### Required work
Do not include the pictures; repeat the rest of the data exactly.

= Beginning of Section =

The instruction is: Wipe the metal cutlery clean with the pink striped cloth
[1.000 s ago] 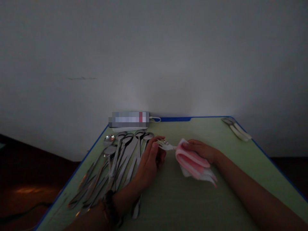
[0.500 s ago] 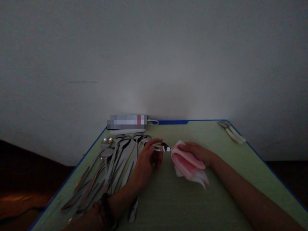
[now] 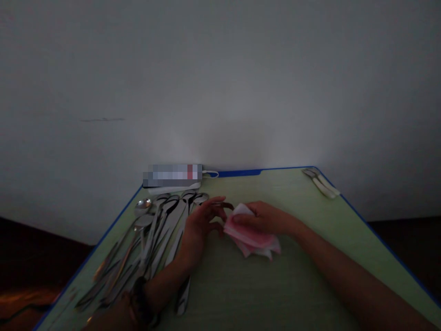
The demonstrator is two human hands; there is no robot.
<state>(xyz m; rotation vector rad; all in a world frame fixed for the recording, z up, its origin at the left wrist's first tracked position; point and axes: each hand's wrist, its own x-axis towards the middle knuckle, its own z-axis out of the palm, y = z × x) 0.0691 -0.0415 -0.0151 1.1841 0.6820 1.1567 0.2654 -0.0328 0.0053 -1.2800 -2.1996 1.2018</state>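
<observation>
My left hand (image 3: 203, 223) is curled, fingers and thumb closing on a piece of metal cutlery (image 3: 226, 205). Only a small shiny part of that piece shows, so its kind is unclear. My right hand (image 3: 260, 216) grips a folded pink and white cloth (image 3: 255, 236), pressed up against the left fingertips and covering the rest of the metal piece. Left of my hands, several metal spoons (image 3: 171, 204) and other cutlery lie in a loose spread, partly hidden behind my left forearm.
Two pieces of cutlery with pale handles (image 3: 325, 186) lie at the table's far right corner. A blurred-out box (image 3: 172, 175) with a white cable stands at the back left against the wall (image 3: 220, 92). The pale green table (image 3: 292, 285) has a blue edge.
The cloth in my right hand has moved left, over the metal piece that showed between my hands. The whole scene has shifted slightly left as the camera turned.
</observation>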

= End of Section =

### Response to this exercise
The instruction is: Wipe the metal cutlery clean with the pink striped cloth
[1.000 s ago] 
[0.500 s ago] 
[now] 
The demonstrator is two human hands; there is no robot.
<state>(xyz m; rotation vector rad; all in a world frame fixed for the recording, z up, its origin at the left wrist's first tracked position; point and axes: each hand's wrist, its own x-axis towards the middle knuckle, its own z-axis out of the palm, y = z × x) 0.0691 -0.0415 -0.0151 1.1841 0.6820 1.1567 0.2654 -0.0328 0.0053 -1.2800 -2.1996 1.2018</state>
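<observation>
My left hand (image 3: 203, 223) is curled, fingers and thumb closing on a piece of metal cutlery (image 3: 226, 205). Only a small shiny part of that piece shows, so its kind is unclear. My right hand (image 3: 260, 216) grips a folded pink and white cloth (image 3: 255, 236), pressed up against the left fingertips and covering the rest of the metal piece. Left of my hands, several metal spoons (image 3: 171, 204) and other cutlery lie in a loose spread, partly hidden behind my left forearm.
Two pieces of cutlery with pale handles (image 3: 325, 186) lie at the table's far right corner. A blurred-out box (image 3: 172, 175) with a white cable stands at the back left against the wall (image 3: 220, 92). The pale green table (image 3: 292, 285) has a blue edge.
The cloth in my right hand has moved left, over the metal piece that showed between my hands. The whole scene has shifted slightly left as the camera turned.
</observation>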

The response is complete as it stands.